EXERCISE DIRECTIONS: Count the lines below that contain the word "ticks", and reply with only that number.
---------------
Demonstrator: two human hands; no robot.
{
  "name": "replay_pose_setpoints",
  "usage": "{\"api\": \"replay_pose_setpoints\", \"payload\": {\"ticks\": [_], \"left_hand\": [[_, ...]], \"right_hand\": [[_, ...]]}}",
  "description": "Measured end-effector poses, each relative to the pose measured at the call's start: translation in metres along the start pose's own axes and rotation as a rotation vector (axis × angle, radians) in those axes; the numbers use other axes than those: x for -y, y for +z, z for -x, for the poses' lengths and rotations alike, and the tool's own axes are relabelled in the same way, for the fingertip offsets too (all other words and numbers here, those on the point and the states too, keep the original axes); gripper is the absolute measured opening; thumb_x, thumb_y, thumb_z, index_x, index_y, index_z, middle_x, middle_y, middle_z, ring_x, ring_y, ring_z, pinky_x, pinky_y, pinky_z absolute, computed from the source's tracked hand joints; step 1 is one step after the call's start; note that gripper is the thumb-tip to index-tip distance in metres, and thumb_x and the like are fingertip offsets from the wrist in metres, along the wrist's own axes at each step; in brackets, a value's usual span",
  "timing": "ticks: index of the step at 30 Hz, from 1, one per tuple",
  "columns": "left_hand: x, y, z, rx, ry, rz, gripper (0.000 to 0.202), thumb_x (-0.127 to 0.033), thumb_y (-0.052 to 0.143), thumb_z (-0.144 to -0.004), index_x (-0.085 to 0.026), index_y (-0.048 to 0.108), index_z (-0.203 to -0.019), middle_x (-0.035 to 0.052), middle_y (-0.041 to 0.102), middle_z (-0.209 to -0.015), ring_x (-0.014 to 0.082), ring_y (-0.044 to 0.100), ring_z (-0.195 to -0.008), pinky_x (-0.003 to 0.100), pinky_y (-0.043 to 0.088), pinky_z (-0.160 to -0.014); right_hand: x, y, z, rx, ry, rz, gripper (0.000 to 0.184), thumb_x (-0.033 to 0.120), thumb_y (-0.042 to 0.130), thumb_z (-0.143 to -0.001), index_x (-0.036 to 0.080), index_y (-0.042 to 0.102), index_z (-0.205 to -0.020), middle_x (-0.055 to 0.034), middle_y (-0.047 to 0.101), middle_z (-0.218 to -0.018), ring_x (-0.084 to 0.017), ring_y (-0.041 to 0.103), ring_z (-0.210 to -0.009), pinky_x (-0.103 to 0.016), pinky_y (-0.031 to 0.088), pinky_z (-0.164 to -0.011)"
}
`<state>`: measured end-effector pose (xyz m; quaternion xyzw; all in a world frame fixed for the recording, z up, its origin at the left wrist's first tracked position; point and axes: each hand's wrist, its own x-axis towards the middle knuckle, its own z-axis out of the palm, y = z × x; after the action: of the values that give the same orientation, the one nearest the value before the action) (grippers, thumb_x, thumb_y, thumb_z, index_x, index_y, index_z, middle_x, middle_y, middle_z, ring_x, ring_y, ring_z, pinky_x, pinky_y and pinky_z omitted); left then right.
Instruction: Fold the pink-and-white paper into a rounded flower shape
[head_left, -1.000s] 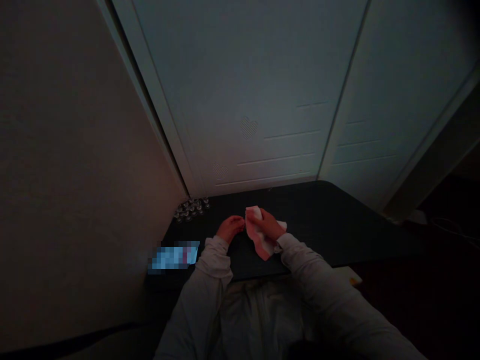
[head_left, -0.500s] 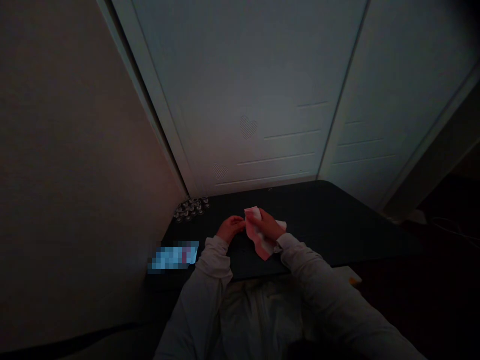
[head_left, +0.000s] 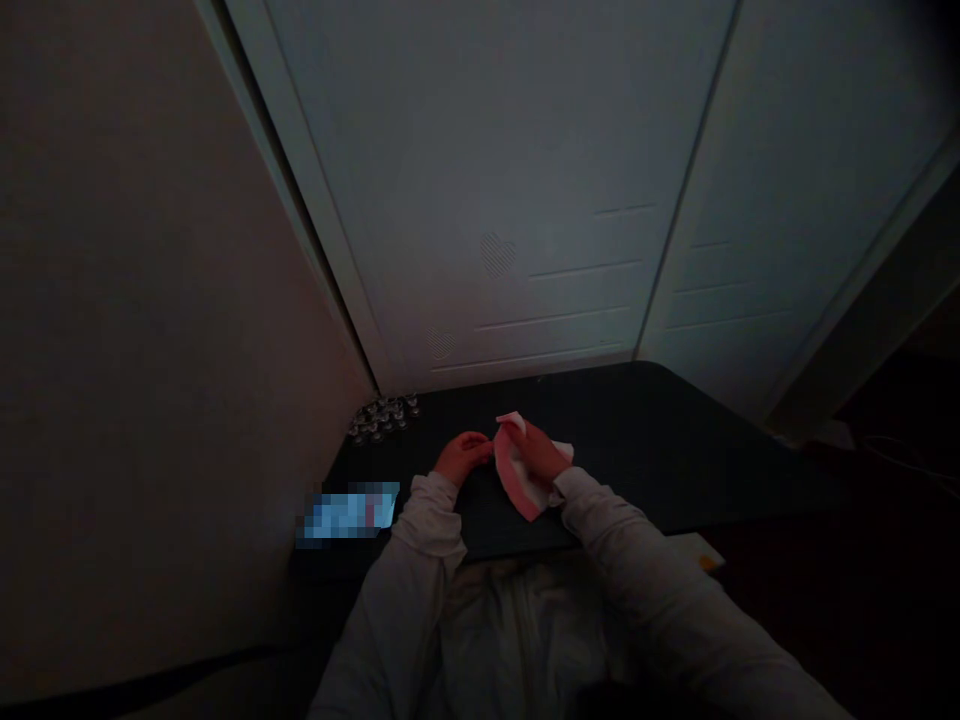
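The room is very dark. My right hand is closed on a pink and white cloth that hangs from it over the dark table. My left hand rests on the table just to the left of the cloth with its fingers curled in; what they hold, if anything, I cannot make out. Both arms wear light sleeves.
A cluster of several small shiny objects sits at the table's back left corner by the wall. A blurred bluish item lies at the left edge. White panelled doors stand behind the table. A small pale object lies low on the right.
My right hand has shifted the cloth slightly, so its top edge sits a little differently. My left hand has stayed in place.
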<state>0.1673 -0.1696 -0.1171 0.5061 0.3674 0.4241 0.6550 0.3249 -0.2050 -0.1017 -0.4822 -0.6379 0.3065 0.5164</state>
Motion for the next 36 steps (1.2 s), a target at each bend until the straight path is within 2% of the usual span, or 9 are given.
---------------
WRITTEN RESPONSE: 2